• Work to be completed: Drop the pictures and repeat the remaining data exactly.

[Records from a dataset]
BEGIN
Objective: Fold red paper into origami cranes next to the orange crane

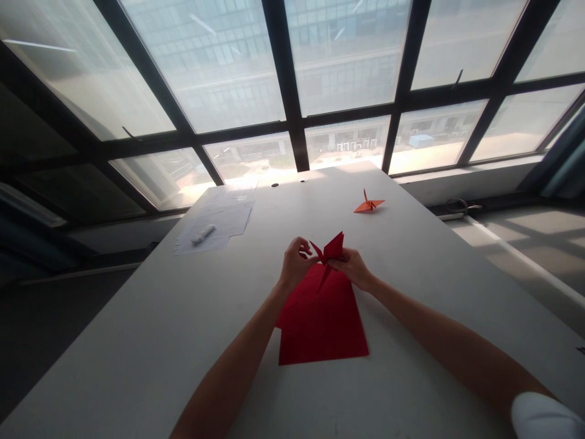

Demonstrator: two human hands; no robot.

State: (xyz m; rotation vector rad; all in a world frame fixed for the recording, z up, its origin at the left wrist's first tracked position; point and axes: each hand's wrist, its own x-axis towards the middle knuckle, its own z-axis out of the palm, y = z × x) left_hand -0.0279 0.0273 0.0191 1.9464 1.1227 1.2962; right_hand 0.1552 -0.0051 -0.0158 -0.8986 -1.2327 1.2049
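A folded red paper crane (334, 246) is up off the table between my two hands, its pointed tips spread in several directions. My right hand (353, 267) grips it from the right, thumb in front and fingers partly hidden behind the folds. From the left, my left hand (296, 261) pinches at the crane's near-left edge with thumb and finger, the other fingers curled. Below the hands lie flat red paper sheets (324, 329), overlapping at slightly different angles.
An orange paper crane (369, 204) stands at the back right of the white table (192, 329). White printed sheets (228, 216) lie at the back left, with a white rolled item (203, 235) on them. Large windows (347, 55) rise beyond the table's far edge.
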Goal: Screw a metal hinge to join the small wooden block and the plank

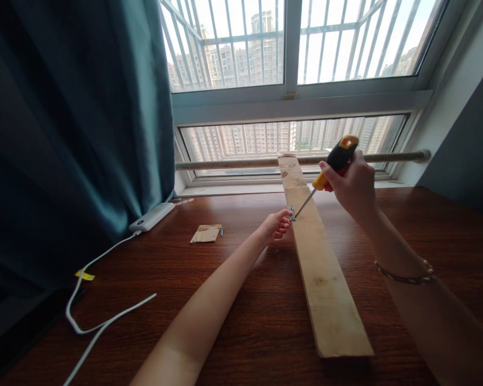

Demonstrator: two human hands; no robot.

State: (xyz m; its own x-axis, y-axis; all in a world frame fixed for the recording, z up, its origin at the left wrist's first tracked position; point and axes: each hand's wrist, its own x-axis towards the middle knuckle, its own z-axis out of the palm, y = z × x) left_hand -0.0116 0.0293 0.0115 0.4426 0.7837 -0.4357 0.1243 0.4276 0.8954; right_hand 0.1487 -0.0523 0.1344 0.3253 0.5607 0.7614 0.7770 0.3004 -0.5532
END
• Exercise output:
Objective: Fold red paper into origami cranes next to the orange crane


Demonstrator: two human hands; no robot.

State: (xyz m; rotation vector rad; all in a world frame fixed for the recording, z up, its origin at the left wrist's first tracked position; point and axes: each hand's wrist, its own x-axis towards the middle knuckle, its own z-axis out of the palm, y = z × x) left_hand -0.0279 0.0273 0.0191 1.9464 1.1227 1.2962; right_hand 0.1552 -0.0051 -0.0158 -0.8986 -1.2327 1.2049
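A folded red paper crane (334, 246) is up off the table between my two hands, its pointed tips spread in several directions. My right hand (353, 267) grips it from the right, thumb in front and fingers partly hidden behind the folds. From the left, my left hand (296, 261) pinches at the crane's near-left edge with thumb and finger, the other fingers curled. Below the hands lie flat red paper sheets (324, 329), overlapping at slightly different angles.
An orange paper crane (369, 204) stands at the back right of the white table (192, 329). White printed sheets (228, 216) lie at the back left, with a white rolled item (203, 235) on them. Large windows (347, 55) rise beyond the table's far edge.
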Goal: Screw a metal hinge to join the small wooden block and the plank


Demonstrator: two human hands; no robot.

State: (xyz m; its own x-axis, y-axis; all in a world frame fixed for the recording, z up, its origin at the left wrist's first tracked position; point and axes: each hand's wrist, its own x-axis towards the middle knuckle, its own z-axis out of the palm, y = z × x) left_hand -0.0116 0.0293 0.0115 0.4426 0.7837 -0.4357 0.1243 0.4276 0.8954; right_hand 0.1487 -0.0523 0.1344 0.3253 0.5607 0.7614 0.7770 0.3004 -0.5532

The exercise has nothing more to it.